司法修習生の給費制復活を訴えるシンポジウムが1月21日、横浜弁護士会館で開かれた。弁護士でもある佐々木さやか参議院議員(公明)が登壇し、困っている障害者や高齢者らに対して、司法・福祉・行政が一緒に法的支援をする「司法ソーシャルワーク」の重要性を語った。
●「司法の側からアプローチしていく必要がある」
佐々木弁護士によると、これまでも自治体による無料法律相談や「法テラス」(日本司法支援センター)によるサービス提供はあったが、それだけでは対応できないケースが目立ってきているという。
司法ソーシャルワークのカギとなるのが、「アウトリーチ(現場出張)型の対応」。弁護士の側から困っている人のほうへアプローチしていくことだ。自分が法律問題を抱えていることをわかっている人は、自ら法律相談に出向くことができる。しかし、すべての人がそうした対応を取れるわけではない。

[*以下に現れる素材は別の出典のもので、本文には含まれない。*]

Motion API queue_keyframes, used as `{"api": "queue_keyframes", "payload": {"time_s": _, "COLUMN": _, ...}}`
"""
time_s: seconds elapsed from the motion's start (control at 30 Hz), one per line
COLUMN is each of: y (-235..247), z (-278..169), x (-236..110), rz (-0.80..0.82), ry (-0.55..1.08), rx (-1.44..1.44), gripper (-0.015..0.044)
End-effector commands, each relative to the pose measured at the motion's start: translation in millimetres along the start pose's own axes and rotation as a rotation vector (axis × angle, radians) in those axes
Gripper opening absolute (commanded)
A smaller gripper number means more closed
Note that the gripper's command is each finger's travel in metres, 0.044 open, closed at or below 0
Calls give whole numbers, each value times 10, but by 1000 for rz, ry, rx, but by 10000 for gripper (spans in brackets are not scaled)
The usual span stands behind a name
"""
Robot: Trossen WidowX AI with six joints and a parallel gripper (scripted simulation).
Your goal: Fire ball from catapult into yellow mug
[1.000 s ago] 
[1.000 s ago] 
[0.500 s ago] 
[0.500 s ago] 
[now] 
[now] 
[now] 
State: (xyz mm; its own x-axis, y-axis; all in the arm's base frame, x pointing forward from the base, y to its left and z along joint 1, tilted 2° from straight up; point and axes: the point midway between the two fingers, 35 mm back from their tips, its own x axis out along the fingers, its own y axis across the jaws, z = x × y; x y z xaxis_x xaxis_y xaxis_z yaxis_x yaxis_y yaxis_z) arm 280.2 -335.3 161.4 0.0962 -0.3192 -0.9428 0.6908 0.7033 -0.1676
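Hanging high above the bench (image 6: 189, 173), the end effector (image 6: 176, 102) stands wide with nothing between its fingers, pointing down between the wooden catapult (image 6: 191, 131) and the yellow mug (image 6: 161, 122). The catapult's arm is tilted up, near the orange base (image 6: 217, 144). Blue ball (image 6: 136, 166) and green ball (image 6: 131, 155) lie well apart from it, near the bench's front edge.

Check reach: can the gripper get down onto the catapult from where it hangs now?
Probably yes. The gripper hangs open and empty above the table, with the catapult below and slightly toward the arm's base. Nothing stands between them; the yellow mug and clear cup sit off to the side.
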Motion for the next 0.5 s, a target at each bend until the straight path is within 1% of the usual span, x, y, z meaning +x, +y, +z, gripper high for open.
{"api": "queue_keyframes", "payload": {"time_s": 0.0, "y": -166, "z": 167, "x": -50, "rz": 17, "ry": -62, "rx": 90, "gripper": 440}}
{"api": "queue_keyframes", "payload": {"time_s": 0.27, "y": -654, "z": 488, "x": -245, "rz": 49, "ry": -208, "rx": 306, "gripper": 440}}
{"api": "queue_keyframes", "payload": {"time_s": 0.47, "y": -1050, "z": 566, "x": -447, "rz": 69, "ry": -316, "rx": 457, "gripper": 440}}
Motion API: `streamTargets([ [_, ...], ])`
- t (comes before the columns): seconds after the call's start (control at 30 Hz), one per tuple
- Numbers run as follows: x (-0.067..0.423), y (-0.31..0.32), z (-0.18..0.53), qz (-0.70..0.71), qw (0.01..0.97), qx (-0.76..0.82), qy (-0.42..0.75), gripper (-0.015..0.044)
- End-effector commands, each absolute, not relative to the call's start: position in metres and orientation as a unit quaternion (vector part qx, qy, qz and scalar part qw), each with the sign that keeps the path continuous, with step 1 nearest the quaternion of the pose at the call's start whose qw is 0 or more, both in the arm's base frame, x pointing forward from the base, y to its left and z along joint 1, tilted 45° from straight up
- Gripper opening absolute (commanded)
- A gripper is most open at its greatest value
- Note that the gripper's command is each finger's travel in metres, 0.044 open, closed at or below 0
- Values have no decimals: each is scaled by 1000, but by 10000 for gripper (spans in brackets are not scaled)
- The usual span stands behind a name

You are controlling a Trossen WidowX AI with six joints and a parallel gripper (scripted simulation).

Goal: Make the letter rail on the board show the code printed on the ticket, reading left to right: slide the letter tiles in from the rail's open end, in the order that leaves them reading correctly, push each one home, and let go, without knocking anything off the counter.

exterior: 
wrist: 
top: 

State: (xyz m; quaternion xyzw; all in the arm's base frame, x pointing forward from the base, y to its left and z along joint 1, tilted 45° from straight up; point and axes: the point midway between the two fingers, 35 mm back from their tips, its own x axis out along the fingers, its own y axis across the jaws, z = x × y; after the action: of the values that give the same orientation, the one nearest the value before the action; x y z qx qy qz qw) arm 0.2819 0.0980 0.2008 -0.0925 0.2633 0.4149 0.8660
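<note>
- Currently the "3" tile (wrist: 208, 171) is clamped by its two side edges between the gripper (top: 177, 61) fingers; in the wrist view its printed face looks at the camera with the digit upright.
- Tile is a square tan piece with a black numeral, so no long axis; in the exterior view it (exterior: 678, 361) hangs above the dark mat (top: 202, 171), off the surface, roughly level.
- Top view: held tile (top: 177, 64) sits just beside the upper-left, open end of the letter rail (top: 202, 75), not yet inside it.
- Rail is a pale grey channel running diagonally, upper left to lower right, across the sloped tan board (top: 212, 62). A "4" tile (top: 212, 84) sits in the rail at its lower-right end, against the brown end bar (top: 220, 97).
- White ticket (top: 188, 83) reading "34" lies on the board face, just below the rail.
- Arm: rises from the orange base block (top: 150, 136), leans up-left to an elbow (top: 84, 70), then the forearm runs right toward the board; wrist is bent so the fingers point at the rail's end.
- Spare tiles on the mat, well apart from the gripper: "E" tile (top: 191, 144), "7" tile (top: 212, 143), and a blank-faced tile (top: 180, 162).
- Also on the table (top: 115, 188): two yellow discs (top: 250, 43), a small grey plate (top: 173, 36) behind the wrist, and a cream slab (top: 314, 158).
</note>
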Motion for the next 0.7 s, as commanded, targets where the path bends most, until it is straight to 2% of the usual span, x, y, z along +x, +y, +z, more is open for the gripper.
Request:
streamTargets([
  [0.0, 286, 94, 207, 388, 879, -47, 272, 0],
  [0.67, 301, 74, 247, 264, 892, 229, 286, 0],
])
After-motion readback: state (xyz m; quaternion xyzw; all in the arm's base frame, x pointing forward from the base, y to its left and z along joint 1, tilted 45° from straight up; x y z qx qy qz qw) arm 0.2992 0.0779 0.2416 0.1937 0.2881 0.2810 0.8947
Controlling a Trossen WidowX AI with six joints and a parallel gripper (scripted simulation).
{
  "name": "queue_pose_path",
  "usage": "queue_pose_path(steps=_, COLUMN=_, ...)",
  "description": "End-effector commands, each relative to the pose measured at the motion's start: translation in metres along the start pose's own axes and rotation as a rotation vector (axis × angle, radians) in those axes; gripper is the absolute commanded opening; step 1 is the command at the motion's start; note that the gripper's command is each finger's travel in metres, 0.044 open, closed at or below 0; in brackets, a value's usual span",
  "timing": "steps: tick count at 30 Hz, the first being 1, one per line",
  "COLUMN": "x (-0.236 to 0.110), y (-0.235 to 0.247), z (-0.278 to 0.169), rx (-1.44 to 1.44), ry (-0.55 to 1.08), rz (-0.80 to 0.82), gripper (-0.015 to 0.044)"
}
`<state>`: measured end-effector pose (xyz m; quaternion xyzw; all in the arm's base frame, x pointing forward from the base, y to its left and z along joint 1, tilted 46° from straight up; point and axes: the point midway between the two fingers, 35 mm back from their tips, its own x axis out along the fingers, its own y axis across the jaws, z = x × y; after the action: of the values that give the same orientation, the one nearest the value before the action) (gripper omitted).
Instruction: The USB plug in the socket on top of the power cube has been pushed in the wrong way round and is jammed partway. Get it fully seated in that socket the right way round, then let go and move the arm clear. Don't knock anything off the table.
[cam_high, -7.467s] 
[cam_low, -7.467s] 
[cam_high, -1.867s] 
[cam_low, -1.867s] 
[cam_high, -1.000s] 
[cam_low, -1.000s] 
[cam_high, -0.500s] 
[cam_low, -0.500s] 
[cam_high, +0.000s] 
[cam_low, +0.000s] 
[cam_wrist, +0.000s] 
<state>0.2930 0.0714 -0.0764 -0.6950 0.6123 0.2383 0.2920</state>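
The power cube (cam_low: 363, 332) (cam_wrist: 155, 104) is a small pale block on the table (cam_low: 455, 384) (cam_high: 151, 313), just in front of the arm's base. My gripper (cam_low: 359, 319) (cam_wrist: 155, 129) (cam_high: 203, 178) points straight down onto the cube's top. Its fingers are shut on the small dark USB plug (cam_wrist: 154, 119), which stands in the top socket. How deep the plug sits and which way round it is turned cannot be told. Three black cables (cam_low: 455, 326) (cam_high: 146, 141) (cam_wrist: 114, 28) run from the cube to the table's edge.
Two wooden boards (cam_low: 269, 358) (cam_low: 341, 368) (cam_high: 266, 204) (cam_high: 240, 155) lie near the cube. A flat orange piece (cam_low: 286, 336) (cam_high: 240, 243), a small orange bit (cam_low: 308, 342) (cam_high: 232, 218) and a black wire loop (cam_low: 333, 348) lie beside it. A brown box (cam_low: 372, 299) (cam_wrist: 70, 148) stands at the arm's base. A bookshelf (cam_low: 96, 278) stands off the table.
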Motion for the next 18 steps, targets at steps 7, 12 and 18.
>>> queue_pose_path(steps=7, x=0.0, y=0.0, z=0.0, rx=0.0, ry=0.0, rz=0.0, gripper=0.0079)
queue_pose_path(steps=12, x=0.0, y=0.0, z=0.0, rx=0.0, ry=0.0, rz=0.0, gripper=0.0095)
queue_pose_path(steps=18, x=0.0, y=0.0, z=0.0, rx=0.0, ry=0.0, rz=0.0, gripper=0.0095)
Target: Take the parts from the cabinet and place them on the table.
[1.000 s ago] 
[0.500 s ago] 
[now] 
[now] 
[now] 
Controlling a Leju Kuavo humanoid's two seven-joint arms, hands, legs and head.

「認知力や判断能力に心もとないところがあって、自分から弁護士に相談しようというところまで考えられない人がいます。また、そもそも自分が法律的な問題に巻き込まれているということ自体、わからない人もいます。そういう人たちに対して、司法の側からさまざまなアプローチしていく必要があるのです」
そうしたアプローチのためには、弁護士ら司法の側が、行政や福祉など地域の様々な職種の人たちと連携していくことが不可欠なのだという。
佐々木議員は「ほとんどの人は、弁護士との接点はなくても、行政的、福祉的サービスを受けています。つまり、行政や福祉サービスに携わっている人が、問題の第一発見者になることが多いのです」と指摘する。
たとえば、ゴミ屋敷の住人に改善指導をしていた行政が、その住人を狙う「投資詐欺」の業者を発見した例もあるそうだ。
弁護士に頼るとなると、心配になるのが費用の問題だ。だが、司法ソーシャルワークの充実を経済的に後押しするために、弁護士費用などの負担を国が援助したり、建て替えたりする「民事法律扶助制度」を利用できる人の対象を広げる法改正に向けた動きが進んでいるという。
「これまでは、志の高い弁護士が個人的に、地域に密着して、障害者や高齢者への法的サービスを提供してきました。これからは、そうした取り組みを、制度として全国に広げていきたいです」
佐々木議員はこのように話していた。